Aim of the task >> Exactly the lines from the first line of the listing through the line containing "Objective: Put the" should appear in the output, unchanged.

↓

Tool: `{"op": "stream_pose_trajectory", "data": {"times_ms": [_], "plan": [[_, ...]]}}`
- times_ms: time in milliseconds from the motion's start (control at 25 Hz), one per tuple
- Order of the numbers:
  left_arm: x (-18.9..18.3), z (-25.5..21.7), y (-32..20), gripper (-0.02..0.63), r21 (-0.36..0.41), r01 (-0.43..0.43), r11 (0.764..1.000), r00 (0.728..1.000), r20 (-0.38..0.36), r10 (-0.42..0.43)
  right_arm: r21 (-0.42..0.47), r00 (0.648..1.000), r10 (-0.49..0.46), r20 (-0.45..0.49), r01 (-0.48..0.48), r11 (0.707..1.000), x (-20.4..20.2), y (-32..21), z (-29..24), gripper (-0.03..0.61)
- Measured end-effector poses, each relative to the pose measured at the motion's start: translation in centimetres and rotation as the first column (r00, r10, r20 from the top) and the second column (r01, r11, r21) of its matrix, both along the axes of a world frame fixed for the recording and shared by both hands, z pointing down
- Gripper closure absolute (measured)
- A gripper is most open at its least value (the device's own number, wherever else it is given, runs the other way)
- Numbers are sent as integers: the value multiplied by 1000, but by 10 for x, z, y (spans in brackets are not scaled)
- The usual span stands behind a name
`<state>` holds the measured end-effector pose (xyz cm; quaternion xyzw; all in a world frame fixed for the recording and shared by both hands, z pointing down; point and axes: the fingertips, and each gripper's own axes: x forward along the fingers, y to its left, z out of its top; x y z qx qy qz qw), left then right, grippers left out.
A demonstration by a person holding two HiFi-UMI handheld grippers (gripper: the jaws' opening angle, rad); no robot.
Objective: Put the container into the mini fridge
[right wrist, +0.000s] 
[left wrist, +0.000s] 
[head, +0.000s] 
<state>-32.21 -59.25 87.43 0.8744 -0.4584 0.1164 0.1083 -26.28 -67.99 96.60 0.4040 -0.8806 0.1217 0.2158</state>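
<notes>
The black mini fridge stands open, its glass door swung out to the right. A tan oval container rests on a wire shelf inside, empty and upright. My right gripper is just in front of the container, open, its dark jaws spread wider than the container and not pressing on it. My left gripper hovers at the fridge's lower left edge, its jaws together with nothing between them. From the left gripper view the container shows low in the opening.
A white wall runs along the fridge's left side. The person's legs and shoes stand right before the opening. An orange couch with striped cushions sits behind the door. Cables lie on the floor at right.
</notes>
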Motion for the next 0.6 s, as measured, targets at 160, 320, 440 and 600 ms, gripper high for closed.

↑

Task solution >>
Tool: `{"op": "stream_pose_trajectory", "data": {"times_ms": [_], "plan": [[_, ...]]}}`
- times_ms: time in milliseconds from the motion's start (control at 25 Hz), one per tuple
- Order of the numbers:
  left_arm: x (-18.9..18.3), z (-25.5..21.7), y (-32..20), gripper (-0.02..0.63), r21 (-0.36..0.41), r01 (-0.43..0.43), r11 (0.764..1.000), r00 (0.728..1.000), r20 (-0.38..0.36), r10 (-0.42..0.43)
  right_arm: r21 (-0.42..0.47), r00 (0.648..1.000), r10 (-0.49..0.46), r20 (-0.45..0.49), r01 (-0.48..0.48), r11 (0.707..1.000), x (-20.4..20.2), y (-32..21), z (-29..24), gripper (-0.03..0.61)
- Measured end-effector poses, each relative to the pose measured at the motion's start: translation in centimetres and rotation as the first column (r00, r10, r20 from the top) and the second column (r01, r11, r21) of its matrix, both along the axes of a world frame fixed for the recording and shared by both hands, z pointing down
- Gripper closure absolute (measured)
- A gripper is most open at its least value (the device's own number, wherever else it is given, runs the other way)
- Numbers are sent as integers: the value multiplied by 1000, but by 10 for x, z, y (spans in brackets are not scaled)
- The usual span stands behind a name
`<state>` holds the measured end-effector pose (xyz cm; quaternion xyzw; all in a world frame fixed for the recording and shared by both hands, z pointing down; point and axes: the fingertips, and each gripper's own axes: x forward along the fingers, y to its left, z out of its top; x y z qx qy qz qw), left then right, grippers left out.
A demonstration by a person holding two HiFi-UMI handheld grippers (gripper: the jaws' opening angle, rad); no robot.
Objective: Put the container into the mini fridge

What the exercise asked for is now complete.